Ukrainian-born Oleksandr Yakushchenko, 18, who was deported from the Russian-occupied Kherson Oblast in 2022, was found dead after allegedly committing suicide on Jan. 10, 2024 near his foster home in Russia.
His suicide almost a year ago was first reported by IStories investigative project on Dec. 24. There were no reports about investigations into Yakushchenko's Russian foster family, where at least one other Ukrainian boy currently lives.
According to IStories, before the full-scale Russian invasion in 2022, Yakushchenko lived in a family-type orphanage in the village of Tokarivka near Kherson, run by Lidia Sharvarly.
After the occupation of the village early into the invasion, Sharvarly became a collaborator with the Russian authorities. When the Ukrainian Armed Forces liberated Kherson in November 2022, she fled to Russia, illegally taking several children with her.
Yakushchenko was among at least 20,000 Ukrainian children that have been abducted from Russian-occupied territories and sent to other Russian-controlled areas of Ukraine or to Russia itself, according to a Ukrainian national database "Children of War."

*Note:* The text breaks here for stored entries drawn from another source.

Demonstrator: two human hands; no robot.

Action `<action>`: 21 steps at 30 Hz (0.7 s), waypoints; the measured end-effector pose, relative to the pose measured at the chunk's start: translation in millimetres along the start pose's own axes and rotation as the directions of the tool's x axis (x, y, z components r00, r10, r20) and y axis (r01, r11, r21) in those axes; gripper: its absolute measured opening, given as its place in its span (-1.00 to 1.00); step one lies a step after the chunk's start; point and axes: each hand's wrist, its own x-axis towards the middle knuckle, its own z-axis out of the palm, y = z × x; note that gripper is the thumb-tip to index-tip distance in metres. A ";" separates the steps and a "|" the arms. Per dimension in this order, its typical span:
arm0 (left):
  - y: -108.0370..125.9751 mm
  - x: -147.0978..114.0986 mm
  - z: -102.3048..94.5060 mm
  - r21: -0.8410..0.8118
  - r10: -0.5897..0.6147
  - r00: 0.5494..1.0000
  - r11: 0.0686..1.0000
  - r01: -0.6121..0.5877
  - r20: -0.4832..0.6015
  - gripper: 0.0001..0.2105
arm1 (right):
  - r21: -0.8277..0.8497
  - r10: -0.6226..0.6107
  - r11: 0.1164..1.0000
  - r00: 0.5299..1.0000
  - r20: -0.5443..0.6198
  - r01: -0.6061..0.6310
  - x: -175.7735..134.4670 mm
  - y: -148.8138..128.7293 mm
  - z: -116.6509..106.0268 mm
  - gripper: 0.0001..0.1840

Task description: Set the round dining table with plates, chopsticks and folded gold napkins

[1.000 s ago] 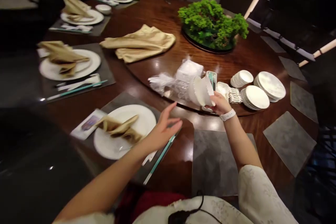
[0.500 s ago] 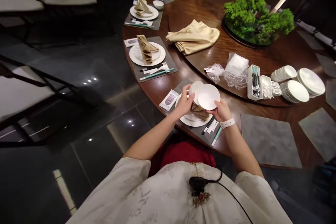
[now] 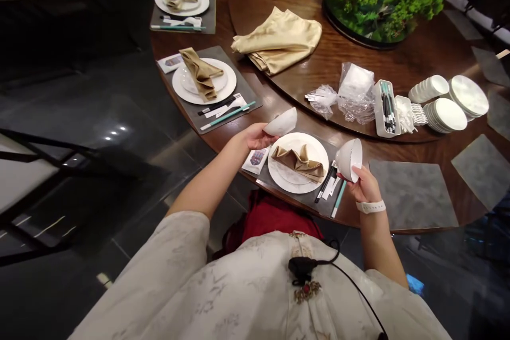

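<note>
My left hand (image 3: 258, 136) is closed on a small white bowl (image 3: 282, 122), tilted over the table to the left of the nearest place setting. On the other side, my right hand (image 3: 363, 185) grips a second white bowl (image 3: 349, 160), turned on its side. Between the two bowls lies a white plate (image 3: 298, 188) with a folded gold napkin (image 3: 298, 162) on it. Black chopsticks (image 3: 325, 183) and a teal-ended pair (image 3: 338, 199) lie right of the plate, below my right hand. A printed packet (image 3: 255, 159) rests left of the plate, under my left forearm.
Another laid setting has a plate (image 3: 232, 77) at the left. On the turntable are a gold cloth (image 3: 282, 40), plastic bags (image 3: 357, 98), a chopstick box (image 3: 385, 109), stacked bowls (image 3: 430, 87), stacked plates (image 3: 448, 115) and a miniature tree (image 3: 382, 2). A grey placemat (image 3: 412, 196) lies at right.
My hands have moved apart, separating the two bowls that were together above the plate. The left one went left, the right one right. The view has shifted, uncovering the napkin.
</note>
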 end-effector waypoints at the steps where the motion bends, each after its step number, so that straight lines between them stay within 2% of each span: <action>1: 7.3 6.6 -3.5 0.049 0.003 0.999 0.999 -0.001 -0.044 -0.64 | 0.001 0.005 1.000 1.000 -0.014 -0.005 5.5 -0.8 -1.5 -0.60; 3: 22.8 18.8 -12.6 0.177 0.086 0.991 0.982 -0.068 -0.100 -0.55 | -0.009 0.010 1.000 0.999 -0.037 -0.010 17.9 -3.0 -3.7 -0.59; 5: 38.1 31.7 -25.2 0.302 0.212 0.973 0.937 -0.176 -0.090 -0.39 | -0.029 0.012 0.999 0.999 -0.043 -0.014 29.9 -5.6 -4.6 -0.57; 7: 51.3 48.7 -39.8 0.425 0.286 0.955 0.876 -0.229 -0.074 -0.31 | -0.045 0.011 0.999 0.999 -0.040 -0.013 39.5 -8.1 -3.9 -0.57; 10: 62.0 85.0 -59.8 0.638 0.388 0.918 0.728 -0.250 -0.083 -0.42 | -0.052 0.019 0.998 0.998 -0.060 -0.022 48.4 -10.1 -1.9 -0.59; 12: 62.5 113.2 -69.3 0.764 0.455 0.884 0.607 -0.217 -0.110 -0.55 | -0.049 0.038 0.998 0.996 -0.085 -0.042 51.7 -9.4 -1.2 -0.60; 14: 59.7 139.1 -75.3 0.852 0.466 0.877 0.501 -0.151 -0.118 -0.65 | -0.043 0.056 0.997 0.993 -0.104 -0.061 54.1 -7.0 -1.0 -0.60; 17: 54.2 166.1 -80.9 0.932 0.403 0.913 0.348 -0.097 -0.056 -0.71 | -0.038 0.084 0.995 0.990 -0.110 -0.088 57.0 -2.4 1.3 -0.60; 19: 51.1 175.4 -84.3 0.953 0.378 0.926 0.289 -0.092 -0.025 -0.72 | -0.025 0.093 0.995 0.990 -0.106 -0.096 58.9 -1.1 6.0 -0.59; 21: 48.9 179.8 -88.0 0.958 0.367 0.930 0.274 -0.085 -0.023 -0.71 | -0.011 0.102 0.995 0.992 -0.080 -0.103 61.5 -2.9 14.3 -0.59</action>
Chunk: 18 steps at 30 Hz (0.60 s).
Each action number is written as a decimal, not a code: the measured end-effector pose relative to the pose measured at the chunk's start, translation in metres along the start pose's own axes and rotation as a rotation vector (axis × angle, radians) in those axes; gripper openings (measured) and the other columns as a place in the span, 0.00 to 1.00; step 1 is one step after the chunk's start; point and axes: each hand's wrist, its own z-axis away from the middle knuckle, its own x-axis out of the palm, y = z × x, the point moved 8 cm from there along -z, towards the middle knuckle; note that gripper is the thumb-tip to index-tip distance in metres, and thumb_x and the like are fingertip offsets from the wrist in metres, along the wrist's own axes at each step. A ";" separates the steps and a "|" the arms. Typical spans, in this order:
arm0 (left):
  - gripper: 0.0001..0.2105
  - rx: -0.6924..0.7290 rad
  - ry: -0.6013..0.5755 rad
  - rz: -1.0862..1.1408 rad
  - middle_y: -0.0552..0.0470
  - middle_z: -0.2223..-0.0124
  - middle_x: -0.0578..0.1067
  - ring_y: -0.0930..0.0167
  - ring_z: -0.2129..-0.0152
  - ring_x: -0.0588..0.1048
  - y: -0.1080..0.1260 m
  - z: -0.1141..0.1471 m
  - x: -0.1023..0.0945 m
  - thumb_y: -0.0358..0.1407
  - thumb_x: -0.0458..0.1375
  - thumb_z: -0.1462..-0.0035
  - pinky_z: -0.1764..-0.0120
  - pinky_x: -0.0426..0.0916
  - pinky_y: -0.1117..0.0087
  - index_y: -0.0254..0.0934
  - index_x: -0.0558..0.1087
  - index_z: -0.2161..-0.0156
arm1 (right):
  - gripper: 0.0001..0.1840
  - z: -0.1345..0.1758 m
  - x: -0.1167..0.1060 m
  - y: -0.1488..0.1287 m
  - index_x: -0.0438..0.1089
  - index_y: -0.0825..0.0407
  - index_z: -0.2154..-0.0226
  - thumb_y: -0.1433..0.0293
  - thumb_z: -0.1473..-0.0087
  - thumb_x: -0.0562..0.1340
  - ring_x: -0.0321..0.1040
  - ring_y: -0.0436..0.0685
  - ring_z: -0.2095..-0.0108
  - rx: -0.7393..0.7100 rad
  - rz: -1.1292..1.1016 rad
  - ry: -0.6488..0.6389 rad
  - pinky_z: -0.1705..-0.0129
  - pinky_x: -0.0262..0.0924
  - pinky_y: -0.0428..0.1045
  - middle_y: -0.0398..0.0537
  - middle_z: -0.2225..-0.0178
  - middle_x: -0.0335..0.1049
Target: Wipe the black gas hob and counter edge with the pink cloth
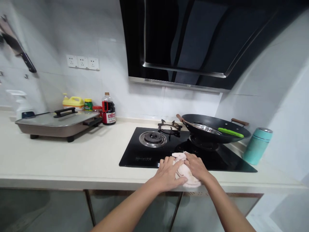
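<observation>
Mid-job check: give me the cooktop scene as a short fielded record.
Left-hand grip: on the pale pink cloth
Right-hand grip: on the same cloth
Cloth position: across the front edge of the black cooktop and the countertop
Left burner: bare, pan support behind it
Right burner: under the wooden-handled black wok
Right of cooktop: teal thermos

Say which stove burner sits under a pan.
The right dark round burner: a black, wooden-handled wok sits over it, while the left silver-ringed round burner is uncovered.
</observation>
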 end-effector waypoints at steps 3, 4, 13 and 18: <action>0.36 0.038 -0.012 0.005 0.44 0.40 0.66 0.55 0.46 0.64 0.003 0.001 0.001 0.55 0.60 0.40 0.44 0.60 0.49 0.52 0.58 0.30 | 0.31 0.018 0.002 0.009 0.65 0.51 0.35 0.63 0.34 0.43 0.58 0.61 0.34 -0.059 -0.095 0.112 0.36 0.53 0.57 0.52 0.33 0.63; 0.37 0.055 -0.017 0.012 0.44 0.40 0.66 0.55 0.46 0.64 0.003 0.001 0.001 0.55 0.60 0.41 0.44 0.60 0.50 0.52 0.57 0.29 | 0.31 0.023 0.001 0.013 0.66 0.51 0.37 0.64 0.34 0.43 0.59 0.61 0.35 -0.075 -0.129 0.157 0.36 0.54 0.58 0.52 0.34 0.65; 0.32 0.068 -0.020 0.073 0.43 0.35 0.65 0.54 0.40 0.63 0.001 -0.002 0.007 0.50 0.56 0.34 0.41 0.57 0.48 0.49 0.54 0.29 | 0.36 0.034 -0.013 0.029 0.55 0.47 0.30 0.51 0.33 0.42 0.65 0.64 0.37 0.062 -0.334 0.113 0.36 0.56 0.60 0.54 0.38 0.69; 0.27 0.008 0.005 0.152 0.39 0.37 0.67 0.55 0.41 0.65 -0.007 -0.005 0.007 0.44 0.53 0.32 0.40 0.58 0.49 0.41 0.57 0.32 | 0.46 0.042 -0.005 -0.017 0.56 0.48 0.29 0.44 0.43 0.58 0.45 0.68 0.27 -0.094 -0.148 0.000 0.29 0.43 0.65 0.55 0.27 0.51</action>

In Russia, Sharvarly refused custody of children, and Yakushchenko was placed in a Russian foster family of Natalia and Alexander Lukashenko in Krasnodar Krai.
Eight months later, he committed suicide.
The family denied their responsibility for the teen's suicide since he was legally an adult at the time of his death.
“He was just staying with us. We gave him food, well, you can't kick a guy out. He had nowhere to go,” said his Russian foster father Alexander Lukashenko.
A media report says that Yakushchenko told his mother in Ukraine about his plans to visit her a month before he died, but his foster family might have taken away his ID to prevent him from traveling to Ukraine, according to his friends.
The boy's biological mother, Olena Yakushchenko, who lives in Khmelnytskyi Oblast of Ukraine, does not believe that her son decided to commit suicide.
“I do not believe that he hanged himself. I talked to him, he was happy. What could have happened in a week or two?” says the young man's mother.
The teen's younger sister, Khrystyna, was also deported to Russia and currently lives with a foster family there. Her mother doesn't know what happened to her.
The Ukrainian Ombudsman Dmytro Lubinets estimates that Russia has unlawfully deported up to 150,000 Ukrainian children, while other officials put the figure at 200,000–300,000.